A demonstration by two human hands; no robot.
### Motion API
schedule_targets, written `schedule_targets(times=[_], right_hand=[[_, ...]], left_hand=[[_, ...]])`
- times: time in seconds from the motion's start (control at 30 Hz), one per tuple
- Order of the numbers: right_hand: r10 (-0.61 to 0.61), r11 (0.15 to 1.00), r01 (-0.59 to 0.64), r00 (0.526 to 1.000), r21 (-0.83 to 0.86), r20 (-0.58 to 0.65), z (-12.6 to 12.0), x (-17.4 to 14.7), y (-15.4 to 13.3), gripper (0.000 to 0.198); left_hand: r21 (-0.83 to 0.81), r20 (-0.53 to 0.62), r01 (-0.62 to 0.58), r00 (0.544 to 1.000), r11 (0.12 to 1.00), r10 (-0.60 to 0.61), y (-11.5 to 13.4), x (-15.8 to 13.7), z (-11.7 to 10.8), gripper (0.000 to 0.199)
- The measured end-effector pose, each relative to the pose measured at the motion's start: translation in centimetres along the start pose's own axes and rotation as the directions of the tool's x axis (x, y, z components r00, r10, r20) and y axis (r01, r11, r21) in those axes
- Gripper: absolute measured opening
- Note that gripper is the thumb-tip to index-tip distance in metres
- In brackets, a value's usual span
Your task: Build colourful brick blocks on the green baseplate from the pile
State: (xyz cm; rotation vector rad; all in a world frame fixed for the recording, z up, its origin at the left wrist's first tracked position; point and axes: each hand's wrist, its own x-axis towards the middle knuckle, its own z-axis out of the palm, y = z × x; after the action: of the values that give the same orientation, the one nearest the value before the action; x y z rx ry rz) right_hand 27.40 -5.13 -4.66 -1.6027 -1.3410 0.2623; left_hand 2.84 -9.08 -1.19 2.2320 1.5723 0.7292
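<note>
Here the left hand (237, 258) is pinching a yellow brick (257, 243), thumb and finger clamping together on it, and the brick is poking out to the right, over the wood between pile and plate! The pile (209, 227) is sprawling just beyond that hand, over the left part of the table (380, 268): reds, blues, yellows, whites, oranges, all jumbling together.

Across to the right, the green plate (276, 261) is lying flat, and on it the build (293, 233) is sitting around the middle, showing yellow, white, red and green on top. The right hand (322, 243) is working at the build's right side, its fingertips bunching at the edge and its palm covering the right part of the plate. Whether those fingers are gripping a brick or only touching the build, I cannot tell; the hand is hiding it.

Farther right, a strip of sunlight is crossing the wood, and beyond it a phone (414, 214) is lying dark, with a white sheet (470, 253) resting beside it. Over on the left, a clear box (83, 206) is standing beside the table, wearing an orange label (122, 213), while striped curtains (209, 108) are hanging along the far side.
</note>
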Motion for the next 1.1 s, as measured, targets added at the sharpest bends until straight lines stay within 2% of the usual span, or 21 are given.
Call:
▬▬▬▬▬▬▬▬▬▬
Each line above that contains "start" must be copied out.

- times: time in seconds from the motion's start (control at 30 Hz), one per tuple
- The measured end-effector pose, each relative to the pose measured at the motion's start: translation in centimetres along the start pose's own axes and rotation as the directions of the tool's x axis (x, y, z components r00, r10, r20) and y axis (r01, r11, r21) in those axes

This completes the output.